The Château de Blérancourt, an influential design by Salomon de Brosse houses the National Museum of French-American Friendship and Cooperation, (Musée franco-américain), founded by Anne Morgan, daughter of the financier J. Pierpont Morgan. The collections of the Museum include many works on the theme of World War I, among them several paintings of Joseph-Félix Bouchor. It was reopened after renovation in 2017.
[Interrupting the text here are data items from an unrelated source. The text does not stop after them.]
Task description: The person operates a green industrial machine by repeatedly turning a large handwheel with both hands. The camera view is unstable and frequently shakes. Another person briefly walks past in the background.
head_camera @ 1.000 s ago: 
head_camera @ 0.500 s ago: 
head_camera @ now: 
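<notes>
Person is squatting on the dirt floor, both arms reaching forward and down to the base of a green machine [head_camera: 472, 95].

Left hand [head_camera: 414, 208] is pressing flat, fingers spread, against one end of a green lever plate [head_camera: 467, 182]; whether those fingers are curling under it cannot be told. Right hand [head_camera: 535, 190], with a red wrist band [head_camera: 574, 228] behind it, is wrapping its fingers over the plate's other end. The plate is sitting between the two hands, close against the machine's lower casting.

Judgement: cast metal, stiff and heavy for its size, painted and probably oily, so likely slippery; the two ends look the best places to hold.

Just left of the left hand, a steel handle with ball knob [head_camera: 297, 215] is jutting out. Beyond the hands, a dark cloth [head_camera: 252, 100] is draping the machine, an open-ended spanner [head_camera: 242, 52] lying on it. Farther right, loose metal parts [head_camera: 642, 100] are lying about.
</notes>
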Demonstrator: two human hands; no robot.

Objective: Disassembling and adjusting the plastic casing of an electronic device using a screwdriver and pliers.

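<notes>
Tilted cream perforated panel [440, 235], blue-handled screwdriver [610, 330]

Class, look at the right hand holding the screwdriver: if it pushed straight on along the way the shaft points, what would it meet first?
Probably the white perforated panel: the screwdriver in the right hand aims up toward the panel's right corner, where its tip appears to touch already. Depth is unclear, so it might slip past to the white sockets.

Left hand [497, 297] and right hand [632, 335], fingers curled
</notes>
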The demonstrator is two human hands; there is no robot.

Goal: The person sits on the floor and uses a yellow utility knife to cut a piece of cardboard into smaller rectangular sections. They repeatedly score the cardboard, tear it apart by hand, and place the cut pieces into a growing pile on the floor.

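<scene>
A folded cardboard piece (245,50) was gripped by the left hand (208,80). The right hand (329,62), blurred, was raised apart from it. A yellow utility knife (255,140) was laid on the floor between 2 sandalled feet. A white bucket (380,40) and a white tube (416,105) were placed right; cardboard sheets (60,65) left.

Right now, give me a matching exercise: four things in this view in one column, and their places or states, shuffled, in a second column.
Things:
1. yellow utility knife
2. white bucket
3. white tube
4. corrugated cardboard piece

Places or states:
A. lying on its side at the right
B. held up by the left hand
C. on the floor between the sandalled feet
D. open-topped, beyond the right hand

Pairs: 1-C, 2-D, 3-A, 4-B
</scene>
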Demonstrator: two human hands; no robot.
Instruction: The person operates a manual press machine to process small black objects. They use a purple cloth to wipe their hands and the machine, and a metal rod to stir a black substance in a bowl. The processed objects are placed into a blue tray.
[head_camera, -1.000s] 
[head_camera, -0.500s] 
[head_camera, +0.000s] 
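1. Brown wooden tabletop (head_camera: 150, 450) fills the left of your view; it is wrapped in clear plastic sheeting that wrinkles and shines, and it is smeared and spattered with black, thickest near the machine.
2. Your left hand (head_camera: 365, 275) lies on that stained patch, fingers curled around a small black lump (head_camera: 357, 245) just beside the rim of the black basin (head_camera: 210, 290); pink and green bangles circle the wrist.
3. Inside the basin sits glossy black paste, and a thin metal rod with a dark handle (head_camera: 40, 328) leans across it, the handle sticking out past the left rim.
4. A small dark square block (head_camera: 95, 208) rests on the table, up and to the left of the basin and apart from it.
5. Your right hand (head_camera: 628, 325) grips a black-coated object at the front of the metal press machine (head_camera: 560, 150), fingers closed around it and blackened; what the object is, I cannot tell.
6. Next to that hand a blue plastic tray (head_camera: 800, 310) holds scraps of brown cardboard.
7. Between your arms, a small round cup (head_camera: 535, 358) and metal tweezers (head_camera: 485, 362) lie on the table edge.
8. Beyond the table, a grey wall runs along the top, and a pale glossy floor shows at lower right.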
The corps de logis of the château no longer exists, but de Brosse's twin cubical stone pavilions and a grand entrance gateway approached by a stone bridge across a moat (now dry) survive. The pavilions have identical façades on all sides, framed in rusticated quoins at the corners: each consists of a pair of pedimented windows that make a composition with a central œil de bœuf window under a semicyclical arch that carries the dentilled cornice across and breaks into the roof balustrading above. Slate roofs with cyma curves converge to a central four-sided cap. The central gateway takes the form of a triumphal arch with a prominent keystone. The Jardins du Nouveau Monde, on its grounds, contain an arboretum and garden plants from the New World.

The house of Louis Antoine de Saint-Just now houses a museum devoted to the French Revolution.

==Notable people from Blérancourt==
- Claude-Nicolas Le Cat (1700-1768) anatomist and surgeon.
- Louis Antoine de Saint-Just (1767-1794) revolutionary and author.